Hi Andy, Dieter,
I've had some correspondence with Bartlomiej Zolnierkiewicz, who maintains
the Linux ide drivers, to help understand this better. So his comments
are incorporated in what I write below, which I learned from him.
On Tue, 6 Apr 2004, Andy Isaacson wrote:
> On Mon, Apr 05, 2004 at 12:38:24PM -0500, Bruce Allen wrote:
> > On Mon, 5 Apr 2004, Dieter Stueken wrote:
> > > in principle yes, but using hdc, the kernels block buffering is involved.
> > > Thus when you try to replace 512 bytes within some 4k block, the kernel
> > > will read all 8 sectors first, modify the content of the block and will
> > > write it back again. Unfortunately this must fail, as you end up with a
> > > read error from the broken sector. You may be successful if, and only if
> > > the data you write perfectly matches a 4k block and the kernel is smart
> > > enough to recognize, that no reading is needed, as the whole block
> > > gets replaced.
> >
> > Interesting. I thought that when you reference /dev/hdc, there is no
> > 'file system' involved, which is where I thought that the 4kB block size
> > came from.
>
> There is no "file system", but there is a buffer cache associated with
> the inode for /dev/hdc. (Notably, it's independent of the inodes for
> the files *in the filesystem* on /dev/hdc, so you can't "prefetch .so
> files to speed up boot" by reading blocks from /dev/hdc.)
>
> You can verify this by watching "vmstat 1" output as you read from
> /dev/hdc. If it were a raw device like BSD's /dev/rwd0c, every read
> request would go directly to the disk and the buffer memory amount would
> be unaffected; but Linux buffers those reads, so you'll see the "cache"
> column grow as /dev/hdc is read from.
Very nice experiment! I tried it, and you are absolutely right. Reading
and writing directly to /dev/hda does NOT bypass the buffer cache.
What's more, if you try and read a single sector, you'll see the buffer
count jump by 4 blocks. Since vmstat uses units of 1 kB blocks, we have
just proved that the buffer cache uses a 4 kB = 8 sector blocksize.

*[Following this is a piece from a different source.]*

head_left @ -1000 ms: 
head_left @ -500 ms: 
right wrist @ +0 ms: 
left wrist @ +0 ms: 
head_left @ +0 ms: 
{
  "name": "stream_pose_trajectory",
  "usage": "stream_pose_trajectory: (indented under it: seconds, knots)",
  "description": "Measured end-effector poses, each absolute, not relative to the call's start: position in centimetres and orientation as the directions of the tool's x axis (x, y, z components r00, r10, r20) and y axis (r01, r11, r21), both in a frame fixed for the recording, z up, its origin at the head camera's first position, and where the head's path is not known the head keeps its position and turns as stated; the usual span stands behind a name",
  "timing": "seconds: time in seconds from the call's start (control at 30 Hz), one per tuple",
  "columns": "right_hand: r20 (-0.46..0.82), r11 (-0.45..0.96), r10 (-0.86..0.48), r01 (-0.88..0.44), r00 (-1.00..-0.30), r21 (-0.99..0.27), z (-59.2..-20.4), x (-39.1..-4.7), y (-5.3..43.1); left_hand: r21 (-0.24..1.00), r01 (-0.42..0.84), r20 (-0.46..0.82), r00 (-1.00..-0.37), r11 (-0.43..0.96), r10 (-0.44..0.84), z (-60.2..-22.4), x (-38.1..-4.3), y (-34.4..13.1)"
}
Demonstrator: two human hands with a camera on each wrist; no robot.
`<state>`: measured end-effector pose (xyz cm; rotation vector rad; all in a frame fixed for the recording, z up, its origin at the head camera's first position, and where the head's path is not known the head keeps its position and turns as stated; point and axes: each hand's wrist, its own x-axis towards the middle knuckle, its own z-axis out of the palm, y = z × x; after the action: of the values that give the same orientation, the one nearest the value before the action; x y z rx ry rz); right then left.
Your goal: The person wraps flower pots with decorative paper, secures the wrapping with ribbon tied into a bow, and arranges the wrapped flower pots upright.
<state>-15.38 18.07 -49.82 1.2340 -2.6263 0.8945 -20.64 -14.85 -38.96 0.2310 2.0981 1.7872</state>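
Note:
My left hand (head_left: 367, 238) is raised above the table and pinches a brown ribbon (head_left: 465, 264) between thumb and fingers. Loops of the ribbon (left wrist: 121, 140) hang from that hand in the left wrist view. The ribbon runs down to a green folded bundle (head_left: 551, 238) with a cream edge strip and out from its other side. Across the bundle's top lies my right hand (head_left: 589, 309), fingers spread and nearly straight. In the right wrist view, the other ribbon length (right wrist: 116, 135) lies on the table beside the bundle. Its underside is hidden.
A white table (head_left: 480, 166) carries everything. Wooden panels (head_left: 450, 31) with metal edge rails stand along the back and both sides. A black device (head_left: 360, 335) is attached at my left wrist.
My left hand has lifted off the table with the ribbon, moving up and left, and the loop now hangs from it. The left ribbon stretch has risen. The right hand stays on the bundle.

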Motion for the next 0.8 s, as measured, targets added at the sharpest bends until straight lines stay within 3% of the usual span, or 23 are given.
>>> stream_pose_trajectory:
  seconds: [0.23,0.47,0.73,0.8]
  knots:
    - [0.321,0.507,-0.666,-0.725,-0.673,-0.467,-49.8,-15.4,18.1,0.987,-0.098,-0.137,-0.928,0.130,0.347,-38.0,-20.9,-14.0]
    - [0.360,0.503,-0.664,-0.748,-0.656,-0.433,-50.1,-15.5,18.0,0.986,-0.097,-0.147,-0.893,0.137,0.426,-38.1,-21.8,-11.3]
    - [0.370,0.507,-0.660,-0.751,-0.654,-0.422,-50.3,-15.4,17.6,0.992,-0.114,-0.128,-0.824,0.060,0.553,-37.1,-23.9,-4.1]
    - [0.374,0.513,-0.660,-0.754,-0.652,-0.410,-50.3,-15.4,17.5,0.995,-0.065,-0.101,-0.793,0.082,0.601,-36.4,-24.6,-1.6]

The 'raw block size' used in the IDE drivers themselves is indeed 1 kB
(two 512 byte sectors) so in fact it's simply not possible to read or
write a single sector. As Dieter had speculated, if you try to over-write
a single 512-byte block, the OS will first have to read in the *other* 512
byte sector that is part of that logical block, then modify the 1kB block
in memory, then write out the two 512 byte blocks to disk, together.
This is independent of the buffering of /dev/hda by the buffer cache, that
Andy describes.
If you use the normal /dev/hda device, then the fact that the kernel
buffer cache uses a 4kB blocksize means that the smallest number of
sectors you can over-write (if just one is bad) is 8. Dieter, next time
you have a pending sector at a known LBA, you should be able to confirm
this by demonstrating that reading nearby sectors fails because they are
part of the 4kB kernel buffer block containing that bad LBA.
Now, to get around the buffering that Andy describes, you need to pass
open(2) the O_DIRECT flag. Read about it with 'man 2 open'. This forces
the read/writes 'direct to the device', bypassing the buffer cache.
Bart also said to "read help to CONFIG_RAW_DRIVER. It says OBSOLETE :),
maybe try to use O_DIRECT (man 2 open)."
Perhaps we ought to write to the 'dd' maintainers, and ask if they can add
an extra flag (for unix that supports 'bypass the buffer') which passes
O_DIRECT when dd opens a device. Andy, Dieter, do you think this makes
sense? We could also just write our own 'short and sweet' sector
reallocation tool.
> I don't know what raw(1) does, but I would hazard a guess that it
> duplicates the BSD behavior, allowing read(2) and write(2) to directly
> invoke the "read a block from disk" routines.
I guess it must use this O_DIRECT flag.